* _REQUIRED ACTION_
Make an exact copy of the lines starting at the top of the listing below and ending at the line that contains "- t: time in", inclusive.

--- START ---

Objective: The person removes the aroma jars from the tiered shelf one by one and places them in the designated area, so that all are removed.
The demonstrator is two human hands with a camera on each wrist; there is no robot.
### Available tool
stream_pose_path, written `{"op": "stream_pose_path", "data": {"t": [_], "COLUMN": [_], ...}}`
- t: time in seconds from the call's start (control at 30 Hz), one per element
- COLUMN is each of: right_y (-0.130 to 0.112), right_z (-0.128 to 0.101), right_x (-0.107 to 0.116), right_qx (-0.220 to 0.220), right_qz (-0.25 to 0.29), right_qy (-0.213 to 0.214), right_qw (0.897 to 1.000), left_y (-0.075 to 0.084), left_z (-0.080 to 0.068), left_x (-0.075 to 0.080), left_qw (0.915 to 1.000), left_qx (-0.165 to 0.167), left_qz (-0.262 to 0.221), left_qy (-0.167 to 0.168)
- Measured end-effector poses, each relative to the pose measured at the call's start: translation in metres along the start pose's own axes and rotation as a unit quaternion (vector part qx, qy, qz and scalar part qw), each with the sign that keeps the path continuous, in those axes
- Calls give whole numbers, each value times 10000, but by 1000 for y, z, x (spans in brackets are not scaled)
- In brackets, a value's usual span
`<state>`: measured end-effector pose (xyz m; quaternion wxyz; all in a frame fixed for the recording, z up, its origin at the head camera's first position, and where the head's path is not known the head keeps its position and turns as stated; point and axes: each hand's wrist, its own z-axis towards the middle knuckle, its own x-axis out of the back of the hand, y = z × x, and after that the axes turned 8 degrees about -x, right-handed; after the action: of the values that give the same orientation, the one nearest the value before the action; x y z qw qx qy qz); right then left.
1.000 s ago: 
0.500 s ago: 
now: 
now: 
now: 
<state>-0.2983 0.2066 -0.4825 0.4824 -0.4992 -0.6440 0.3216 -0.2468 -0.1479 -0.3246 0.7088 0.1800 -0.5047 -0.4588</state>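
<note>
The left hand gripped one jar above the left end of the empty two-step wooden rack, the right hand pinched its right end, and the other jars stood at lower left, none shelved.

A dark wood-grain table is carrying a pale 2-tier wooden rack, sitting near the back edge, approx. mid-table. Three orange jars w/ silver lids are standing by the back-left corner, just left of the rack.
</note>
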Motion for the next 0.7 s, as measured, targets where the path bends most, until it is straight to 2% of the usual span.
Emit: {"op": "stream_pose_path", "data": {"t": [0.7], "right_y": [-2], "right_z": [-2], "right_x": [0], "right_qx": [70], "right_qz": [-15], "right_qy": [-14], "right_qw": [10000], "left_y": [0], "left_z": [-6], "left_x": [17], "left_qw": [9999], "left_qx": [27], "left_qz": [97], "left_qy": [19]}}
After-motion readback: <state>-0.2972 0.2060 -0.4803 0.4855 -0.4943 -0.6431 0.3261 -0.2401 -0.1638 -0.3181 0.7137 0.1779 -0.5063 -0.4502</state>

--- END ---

* _ANSWER TO THIS TASK_
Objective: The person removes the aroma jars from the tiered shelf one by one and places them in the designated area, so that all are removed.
The demonstrator is two human hands with a camera on each wrist; there is no robot.
### Available tool
stream_pose_path, written `{"op": "stream_pose_path", "data": {"t": [_], "COLUMN": [_], ...}}`
- t: time in seconds from the call's start (control at 30 Hz), one per element

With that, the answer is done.